Some lame test on OkCupid.com said I was 32 years old at heart, though I sometimes feel older.
I’ve been this way since high school (sans the pipe). It used to bother me; I wanted to binge drink for days at a time; I wanted to end my nights at 4 a.m. and do it all over again the next day. I really, really wanted to enjoy school dances and football game after-parties. I desired to be this person because I felt that being a loner was abnormal.
But now I embrace it, and I guess that’s why being a writer suits me.
I know a lot of people who share my views but still try to keep up the appearance of a “stereotypical college kid.” On a Friday night, you might find them out with a few friends at loud bar, trying to stomach a Jack and Coke when all they really want is to enjoy an 18-year-old Caol Ila in a quiet lounge.
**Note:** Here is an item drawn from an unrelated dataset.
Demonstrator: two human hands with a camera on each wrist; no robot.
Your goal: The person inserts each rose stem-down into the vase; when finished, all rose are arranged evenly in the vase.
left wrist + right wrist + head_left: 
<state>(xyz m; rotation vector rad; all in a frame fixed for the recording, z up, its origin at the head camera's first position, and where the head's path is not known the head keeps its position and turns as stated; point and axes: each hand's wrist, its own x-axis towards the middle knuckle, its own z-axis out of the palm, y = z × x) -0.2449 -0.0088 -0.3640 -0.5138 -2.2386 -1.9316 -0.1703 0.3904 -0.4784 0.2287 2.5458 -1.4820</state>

They live a lie on the weekends because they feel the pressure to “live it up.” Because these are the best years of your life, right?
Not mine.
Anyone who feels old should embrace it and stop trying to fit in. It’s not about feeling old just because you aren’t into the bar scene, it’s about doing what you really want to do each day. If you’d rather read a book at home while the crowd roars in Tiger Stadium, you’re doing a disservice to yourself by purchasing season tickets.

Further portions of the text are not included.